Data provided:
--------
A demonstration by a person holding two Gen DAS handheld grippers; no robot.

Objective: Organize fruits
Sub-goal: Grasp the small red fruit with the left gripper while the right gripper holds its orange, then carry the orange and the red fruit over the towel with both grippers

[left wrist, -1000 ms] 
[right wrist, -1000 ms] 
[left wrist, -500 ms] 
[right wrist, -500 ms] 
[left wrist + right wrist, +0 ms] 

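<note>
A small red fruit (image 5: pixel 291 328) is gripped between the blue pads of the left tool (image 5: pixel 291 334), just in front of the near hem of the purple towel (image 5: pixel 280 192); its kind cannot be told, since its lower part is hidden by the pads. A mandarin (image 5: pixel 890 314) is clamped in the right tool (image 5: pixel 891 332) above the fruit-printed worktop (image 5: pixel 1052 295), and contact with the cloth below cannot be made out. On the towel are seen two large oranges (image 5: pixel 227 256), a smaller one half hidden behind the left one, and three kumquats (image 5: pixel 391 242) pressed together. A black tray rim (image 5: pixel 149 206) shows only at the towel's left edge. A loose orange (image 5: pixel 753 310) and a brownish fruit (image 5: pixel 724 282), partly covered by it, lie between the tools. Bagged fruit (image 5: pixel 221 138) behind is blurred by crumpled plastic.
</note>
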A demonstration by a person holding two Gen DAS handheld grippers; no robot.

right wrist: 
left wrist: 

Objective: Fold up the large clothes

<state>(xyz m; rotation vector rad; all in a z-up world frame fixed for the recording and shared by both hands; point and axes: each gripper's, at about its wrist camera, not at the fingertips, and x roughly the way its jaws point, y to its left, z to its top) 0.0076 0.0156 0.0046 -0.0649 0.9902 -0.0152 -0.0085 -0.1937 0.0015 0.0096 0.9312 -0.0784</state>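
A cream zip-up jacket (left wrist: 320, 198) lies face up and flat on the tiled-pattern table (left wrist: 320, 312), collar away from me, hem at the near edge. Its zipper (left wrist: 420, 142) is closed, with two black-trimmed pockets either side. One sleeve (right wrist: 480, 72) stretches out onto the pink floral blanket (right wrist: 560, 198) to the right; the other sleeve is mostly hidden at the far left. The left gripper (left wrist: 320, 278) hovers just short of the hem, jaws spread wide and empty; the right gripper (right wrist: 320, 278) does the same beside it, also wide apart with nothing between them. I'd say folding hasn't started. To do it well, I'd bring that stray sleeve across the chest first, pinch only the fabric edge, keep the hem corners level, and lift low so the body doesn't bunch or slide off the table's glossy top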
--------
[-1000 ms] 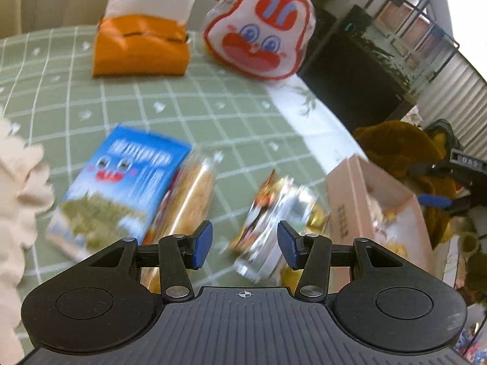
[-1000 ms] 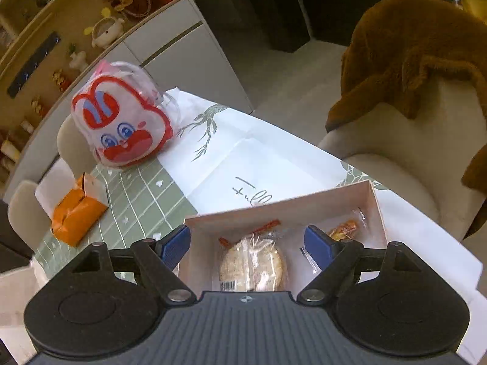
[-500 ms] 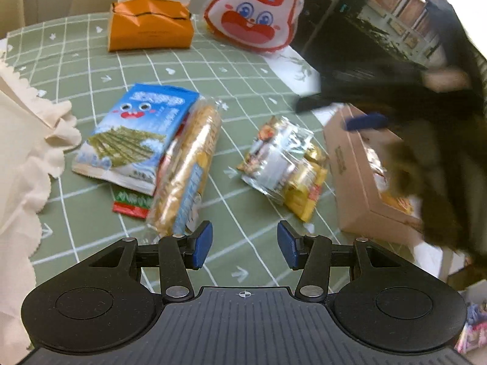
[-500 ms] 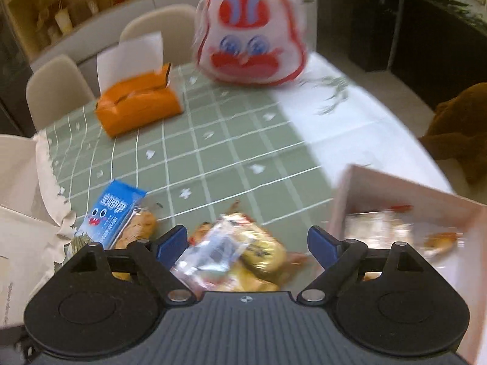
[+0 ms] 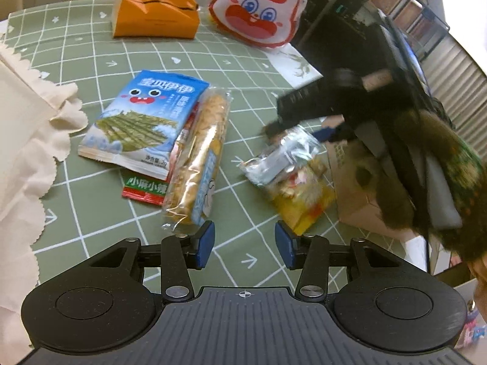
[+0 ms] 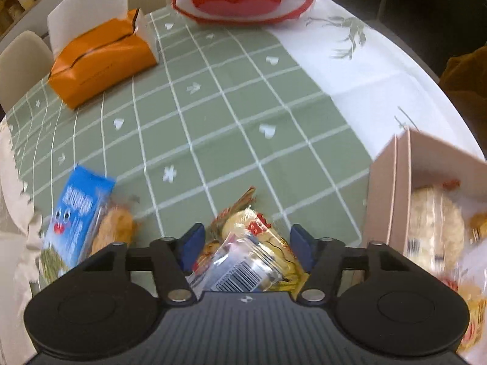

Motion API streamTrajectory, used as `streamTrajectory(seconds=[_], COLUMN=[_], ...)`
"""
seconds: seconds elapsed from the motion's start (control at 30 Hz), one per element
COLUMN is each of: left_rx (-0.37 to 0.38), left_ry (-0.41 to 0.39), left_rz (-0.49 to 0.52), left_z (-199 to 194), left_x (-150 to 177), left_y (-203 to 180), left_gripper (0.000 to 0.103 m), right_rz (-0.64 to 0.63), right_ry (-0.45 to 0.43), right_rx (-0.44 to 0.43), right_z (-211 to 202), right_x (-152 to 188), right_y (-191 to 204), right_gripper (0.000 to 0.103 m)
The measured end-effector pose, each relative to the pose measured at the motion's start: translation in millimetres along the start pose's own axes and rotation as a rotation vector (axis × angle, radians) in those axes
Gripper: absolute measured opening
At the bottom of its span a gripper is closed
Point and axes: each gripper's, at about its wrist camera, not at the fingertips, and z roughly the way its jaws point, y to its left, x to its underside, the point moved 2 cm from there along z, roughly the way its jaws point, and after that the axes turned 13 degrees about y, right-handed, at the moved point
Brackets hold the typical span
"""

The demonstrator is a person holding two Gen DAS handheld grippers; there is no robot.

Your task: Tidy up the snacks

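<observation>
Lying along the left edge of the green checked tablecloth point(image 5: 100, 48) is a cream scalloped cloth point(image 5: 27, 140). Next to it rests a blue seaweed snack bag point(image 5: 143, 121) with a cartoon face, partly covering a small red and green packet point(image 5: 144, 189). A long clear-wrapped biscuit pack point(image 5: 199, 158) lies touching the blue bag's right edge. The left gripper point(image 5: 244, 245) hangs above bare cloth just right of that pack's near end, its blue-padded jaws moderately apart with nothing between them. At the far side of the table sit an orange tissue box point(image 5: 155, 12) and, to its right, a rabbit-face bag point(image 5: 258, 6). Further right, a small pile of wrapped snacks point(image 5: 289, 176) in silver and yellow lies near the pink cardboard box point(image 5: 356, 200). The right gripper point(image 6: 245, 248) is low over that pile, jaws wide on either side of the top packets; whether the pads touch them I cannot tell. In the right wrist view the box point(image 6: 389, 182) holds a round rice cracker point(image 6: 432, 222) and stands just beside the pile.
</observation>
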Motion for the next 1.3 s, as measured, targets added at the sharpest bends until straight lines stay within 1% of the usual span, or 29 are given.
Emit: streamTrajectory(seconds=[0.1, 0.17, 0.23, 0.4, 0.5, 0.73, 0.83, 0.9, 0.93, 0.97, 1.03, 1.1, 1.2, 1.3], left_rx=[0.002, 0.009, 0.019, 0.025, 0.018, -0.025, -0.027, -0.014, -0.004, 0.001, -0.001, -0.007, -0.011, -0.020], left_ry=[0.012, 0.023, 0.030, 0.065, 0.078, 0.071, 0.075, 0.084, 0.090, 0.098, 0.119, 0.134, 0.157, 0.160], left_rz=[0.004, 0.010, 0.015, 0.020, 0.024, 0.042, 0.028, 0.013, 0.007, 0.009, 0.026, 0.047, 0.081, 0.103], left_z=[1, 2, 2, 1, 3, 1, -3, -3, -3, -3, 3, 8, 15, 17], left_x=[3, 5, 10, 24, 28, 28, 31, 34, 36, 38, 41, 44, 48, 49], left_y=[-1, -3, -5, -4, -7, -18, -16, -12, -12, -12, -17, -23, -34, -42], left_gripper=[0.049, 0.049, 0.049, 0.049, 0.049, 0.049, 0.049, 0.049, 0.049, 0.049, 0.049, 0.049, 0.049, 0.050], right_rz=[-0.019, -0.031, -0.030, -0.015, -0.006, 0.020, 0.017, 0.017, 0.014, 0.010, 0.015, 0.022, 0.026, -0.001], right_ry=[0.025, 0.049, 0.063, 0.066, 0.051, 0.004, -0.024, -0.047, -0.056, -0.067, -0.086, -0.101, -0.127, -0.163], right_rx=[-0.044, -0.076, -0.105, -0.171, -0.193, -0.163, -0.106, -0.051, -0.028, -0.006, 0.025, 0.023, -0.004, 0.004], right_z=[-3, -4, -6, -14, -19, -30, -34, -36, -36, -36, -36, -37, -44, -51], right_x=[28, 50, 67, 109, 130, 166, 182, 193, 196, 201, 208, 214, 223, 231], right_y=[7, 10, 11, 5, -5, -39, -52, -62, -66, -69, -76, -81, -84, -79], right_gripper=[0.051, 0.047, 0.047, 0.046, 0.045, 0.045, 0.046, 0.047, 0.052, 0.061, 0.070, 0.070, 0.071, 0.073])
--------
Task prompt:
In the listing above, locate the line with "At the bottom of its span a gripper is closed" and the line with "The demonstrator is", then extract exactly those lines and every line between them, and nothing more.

Written answer:
At the bottom of its span a gripper is closed
Point and axes: each gripper's, at about its wrist camera, not at the fingertips, and z roughly the way its jaws point, y to its left, x to its underside, the point moved 2 cm from there along z, roughly the way its jaws point, and after that the axes turned 13 degrees about y, right-handed, at the moved point
Brackets hold the typical span
"""

The demonstrator is a person holding two Gen DAS handheld grippers; there is no robot.

With this, the exercise is finished.